The U.S. and Pakistan may have found a way to read months, or years, worth of secret al Qaeda messages. No one is saying anything about that, but it works like this.
****
This fool should shut his mouth, or have it shut for him.
This is like when some fool Senator spilled the beans we were listening to Bin Laden's cellphone. Why tip off the enemy? LOOSE LIPS........
It wasn't a senator. It was the prosecutor in one of the original 1993 WTC bombing case. That's because Bill Clinton treated terrorism as ordinary crime rather than a war crime or piracy.
Odds are PGP still cannot be brute-forced without, literally, hundreds of millions of dollars worth of supercomputers. I DO believe the NSA can brute-force PGP, but only with superhuman super-expensive efforts.
Odds are any messages that were cracked were either decoded by physically capturing the private key, bugging a computer and learning the key that way.
The is some chance that having clear-text messages and their encrypted versions might help crack other encrypted messages.
But I don't find any evidence here that PGP can routinely be cracked.
Nah. This article is mostly just speculation. If the NSA is reading the PGP messages from al Qaeda laptops, it's most likely that it is because they have the 'secret key', and it is protected with a weak password rather than a brute force attack. People are generally pretty stupid when it comes to passwords, which is one reason that PGP always says "pass phrase" in its documentation. MY pgp pasphrase is more than 40 characters, but few people go to such lengths because they simply don't understand the concept of the "weakest link". If the NSA has posession of the encrypted message (cyphertext), the public key, and the private key, it should be obvious that they'll attack the private key because it is the "master" that enables them to decrypt messages at will.
It used to be that the NSA had the best crypto folks on the planet, and while this might still be true to a degree, there are a heck of a lot more high-quality cryptographers out there in the world at large than there used to be.
I'd still bet that absent physical posession of the secret keys, PGP is probably still opaque to the NSA. That's one reason why it is so important to safeguard your keys.

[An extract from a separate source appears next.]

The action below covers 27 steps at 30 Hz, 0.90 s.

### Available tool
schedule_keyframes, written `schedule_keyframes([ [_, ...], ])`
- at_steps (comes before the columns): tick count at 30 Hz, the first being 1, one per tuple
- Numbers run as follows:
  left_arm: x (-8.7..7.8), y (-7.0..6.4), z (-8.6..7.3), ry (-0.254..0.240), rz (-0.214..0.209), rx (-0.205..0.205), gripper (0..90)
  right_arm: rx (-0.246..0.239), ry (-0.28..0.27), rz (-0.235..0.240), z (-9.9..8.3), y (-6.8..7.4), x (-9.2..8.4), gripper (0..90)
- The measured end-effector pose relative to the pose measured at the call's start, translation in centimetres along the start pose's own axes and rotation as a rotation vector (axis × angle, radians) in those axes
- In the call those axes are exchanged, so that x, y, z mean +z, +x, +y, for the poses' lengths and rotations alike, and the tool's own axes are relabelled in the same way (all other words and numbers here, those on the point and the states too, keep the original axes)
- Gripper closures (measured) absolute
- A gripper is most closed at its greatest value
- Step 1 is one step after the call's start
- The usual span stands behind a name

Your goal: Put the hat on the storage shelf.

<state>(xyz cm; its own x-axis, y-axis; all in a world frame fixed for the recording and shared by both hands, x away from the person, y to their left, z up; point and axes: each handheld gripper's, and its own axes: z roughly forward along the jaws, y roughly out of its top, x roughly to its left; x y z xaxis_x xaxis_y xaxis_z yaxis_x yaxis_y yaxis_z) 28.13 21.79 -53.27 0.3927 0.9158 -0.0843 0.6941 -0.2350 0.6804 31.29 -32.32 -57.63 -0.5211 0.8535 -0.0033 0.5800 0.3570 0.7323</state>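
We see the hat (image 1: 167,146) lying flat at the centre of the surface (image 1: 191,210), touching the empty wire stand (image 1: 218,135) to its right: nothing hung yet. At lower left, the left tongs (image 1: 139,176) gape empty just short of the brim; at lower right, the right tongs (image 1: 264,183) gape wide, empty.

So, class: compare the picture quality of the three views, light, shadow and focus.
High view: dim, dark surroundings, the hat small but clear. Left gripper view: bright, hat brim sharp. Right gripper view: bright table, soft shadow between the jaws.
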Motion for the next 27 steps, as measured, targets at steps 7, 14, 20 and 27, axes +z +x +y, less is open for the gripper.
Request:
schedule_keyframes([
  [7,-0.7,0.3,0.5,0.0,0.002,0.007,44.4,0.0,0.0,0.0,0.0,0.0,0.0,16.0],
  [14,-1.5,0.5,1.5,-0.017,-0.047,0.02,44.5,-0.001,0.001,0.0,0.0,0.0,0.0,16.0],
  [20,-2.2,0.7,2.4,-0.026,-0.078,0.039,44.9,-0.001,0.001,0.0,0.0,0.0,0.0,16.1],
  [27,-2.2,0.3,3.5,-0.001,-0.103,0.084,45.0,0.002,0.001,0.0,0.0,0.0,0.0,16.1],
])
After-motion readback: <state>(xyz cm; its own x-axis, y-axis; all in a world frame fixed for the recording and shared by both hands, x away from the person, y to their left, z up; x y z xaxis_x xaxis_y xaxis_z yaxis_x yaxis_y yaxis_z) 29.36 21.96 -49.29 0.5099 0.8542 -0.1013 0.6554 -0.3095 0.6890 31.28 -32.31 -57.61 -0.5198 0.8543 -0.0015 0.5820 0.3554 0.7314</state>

Even without the ability to decrypt messages, traffic analysis is a useful tool in building information about networks of people. Knowing that Alice, Bob, and Chuck are communicating with a bunch of encrypted messages acn tell you a lot about relationships.

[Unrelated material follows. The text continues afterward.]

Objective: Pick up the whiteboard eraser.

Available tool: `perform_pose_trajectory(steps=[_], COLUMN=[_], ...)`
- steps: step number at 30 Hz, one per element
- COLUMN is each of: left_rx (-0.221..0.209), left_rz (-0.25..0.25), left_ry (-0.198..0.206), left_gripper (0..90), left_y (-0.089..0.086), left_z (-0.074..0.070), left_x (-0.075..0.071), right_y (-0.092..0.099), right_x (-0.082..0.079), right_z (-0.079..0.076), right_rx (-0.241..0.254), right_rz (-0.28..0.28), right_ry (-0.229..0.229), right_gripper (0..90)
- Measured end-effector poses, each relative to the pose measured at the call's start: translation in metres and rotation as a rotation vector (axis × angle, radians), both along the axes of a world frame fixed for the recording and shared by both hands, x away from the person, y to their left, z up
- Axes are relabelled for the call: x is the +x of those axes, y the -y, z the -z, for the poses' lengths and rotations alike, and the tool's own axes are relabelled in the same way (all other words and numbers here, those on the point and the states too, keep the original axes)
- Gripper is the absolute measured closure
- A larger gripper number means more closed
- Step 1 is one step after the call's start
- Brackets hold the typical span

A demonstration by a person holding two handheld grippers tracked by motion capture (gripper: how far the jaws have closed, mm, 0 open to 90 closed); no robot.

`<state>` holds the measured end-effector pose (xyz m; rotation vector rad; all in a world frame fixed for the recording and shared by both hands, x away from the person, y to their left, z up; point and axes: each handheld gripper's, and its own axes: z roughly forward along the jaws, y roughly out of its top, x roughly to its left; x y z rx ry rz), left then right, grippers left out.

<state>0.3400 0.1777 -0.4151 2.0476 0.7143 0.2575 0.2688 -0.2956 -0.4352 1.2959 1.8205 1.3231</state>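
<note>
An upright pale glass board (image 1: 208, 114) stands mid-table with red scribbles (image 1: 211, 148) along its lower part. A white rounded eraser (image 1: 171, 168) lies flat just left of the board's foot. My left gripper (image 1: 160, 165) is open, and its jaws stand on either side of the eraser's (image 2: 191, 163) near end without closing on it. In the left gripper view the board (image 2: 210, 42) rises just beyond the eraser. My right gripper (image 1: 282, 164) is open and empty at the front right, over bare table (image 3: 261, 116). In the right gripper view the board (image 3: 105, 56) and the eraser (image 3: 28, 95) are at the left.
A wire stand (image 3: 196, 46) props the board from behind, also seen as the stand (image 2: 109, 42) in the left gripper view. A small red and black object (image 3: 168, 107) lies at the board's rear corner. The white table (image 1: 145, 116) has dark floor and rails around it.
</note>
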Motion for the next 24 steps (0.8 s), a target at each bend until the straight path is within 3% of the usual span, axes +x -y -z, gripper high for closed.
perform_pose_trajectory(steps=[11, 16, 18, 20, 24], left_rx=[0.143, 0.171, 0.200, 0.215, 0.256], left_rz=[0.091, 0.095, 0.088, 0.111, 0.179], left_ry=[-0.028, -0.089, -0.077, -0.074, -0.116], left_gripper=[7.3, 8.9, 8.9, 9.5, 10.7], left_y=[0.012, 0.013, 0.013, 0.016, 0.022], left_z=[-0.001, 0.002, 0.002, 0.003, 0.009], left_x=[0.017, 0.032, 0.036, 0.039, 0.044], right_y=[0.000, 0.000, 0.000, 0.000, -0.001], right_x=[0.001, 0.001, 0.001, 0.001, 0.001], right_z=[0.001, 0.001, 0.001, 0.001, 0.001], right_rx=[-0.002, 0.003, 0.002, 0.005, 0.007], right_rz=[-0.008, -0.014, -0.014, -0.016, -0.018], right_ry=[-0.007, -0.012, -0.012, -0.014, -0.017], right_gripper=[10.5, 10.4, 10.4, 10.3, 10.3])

I support the universal use of encrypted mail. Unfortunately, most people can't be bothered. They'd rather send their messages on postcards than protect them with an envelope.
Oddly enough, AQ continues to use satellite phones, even though the CIA owns the satellites. My guess is that NSA can read PGP. All encryption systems have vulnerabilities, fatal ones if you get your hands on even one machine in the chain of communication.